There’s a range of things, all of which may help your friend, in ways that are often important, but in very different ways. The big question may turn out to be “What does your friend want to accomplish?” If your friend wants to keep the job, and simply stop the harassment, there’s a very direct way. A worker can seek an injunction under Arizona law: http://www.azleg.state.az.us /ars/12/01810.htm. Then, “good luck” to the harassing supervisor, in trying to fire the worker. If the worker believes the supervisor should be fired, or thinks the company owes a duty to not only stop the harassment, but also pay for it…then there are other options. In general, a worker can look at addressing harassment (and this case involves several possible types of harassment) through 1. confrontation, 2. mediation, 3. human rights claim, or 4. some form of litigation (lawsuit).
I’m not going to talk much about confronting the supervisor. This is something that should only be done once a worker has (preferably) looked over their three more legal options, or just decided they don’t care about keeping the job. Before discussing things such as evidence and rights, let’s look at some affordable legal options in Arizona.
Finding Affordable Legal Advice
Depending on the size, reputation, and status of the company, this worker may have an attractive harassment suit. But: there is a difference between suing for harassment at (for example) a small one-stop boutique florist’s and, for example, against a chain of tire stores with a thousand outlets. Choosing the “kind” of lawyer and lawyer fee will probably reflect the size of the company and the wealth of the supervisor.
Finding a lawyer who has special skill in Arizona harassment cases can do two good things: (1) help this worker make a decision whether to take any action and (2) get a free test of how good (or weak) a case they have. Using the Arizona bar referral system (under the “Find a Lawyer” section), http://www.azbar.org/, a worker can get a free consultation with a lawyer who might take the case on contingency. If no lawyer is at all interested in a contingency case, it does not mean it’s not a good case. It may only mean that a really expensive lawyer does not think it’s worth their time. Some new lawyers will take such a case, which a more established/expensive lawyer would not. There is also a list of possibly free legal aid lawyers, here: http://www.azbar .org/professionaldevelopment/careerandpracticeresourcecenter/volunteeropportunities/probonocommunityvolunteeropportunities.
Evidence of Harassment
When a worker enters into a romantic or intimate relationship with a supervisor, willingly, there will later be issues of pressure. Here’s just such a case in Arizona, where a prior office romance included a personal loan. After the relationship ended, the supervisor crossed the work/personal line in trying to reclaim the loan from the worker: http://caselaw.findlaw.com/az-court-of-appeals/1424750.html. This kind of workplace harassment or pressure seems to be part of what you are suggesting, by describing how the advances were “declined.” But the relationship also lasted a year, implying consent. The point is that there will be a need for strong evidence of illegal harassment, based on impermissible grounds…a soured past office romance does not mean, for example, that a worker is not a crummy employee, deserving to be fired.

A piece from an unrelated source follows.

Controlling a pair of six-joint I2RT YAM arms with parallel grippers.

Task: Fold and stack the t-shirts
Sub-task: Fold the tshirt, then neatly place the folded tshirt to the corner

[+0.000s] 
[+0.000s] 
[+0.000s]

Here’s an Arizona case, describing an allegedly illegal pattern of harassment: http:// caselaw.findlaw.com/az-supreme-court/1213845.html. In that case, other workers also complained of the supervisor’s prior actions, and the company itself had reason to know of the harassment. This meant a law suit (the court describes the grounds there, under what’s called tort theory) was against the supervisor, the company, and interestingly, even the supervisor’s wife.
Does the company have a written policy on workplace harassment? Here’s a case showing how important a written company policy can be to a court’s analysis … http://caselaw.findlaw .com/us-11th-circuit/1082332.html.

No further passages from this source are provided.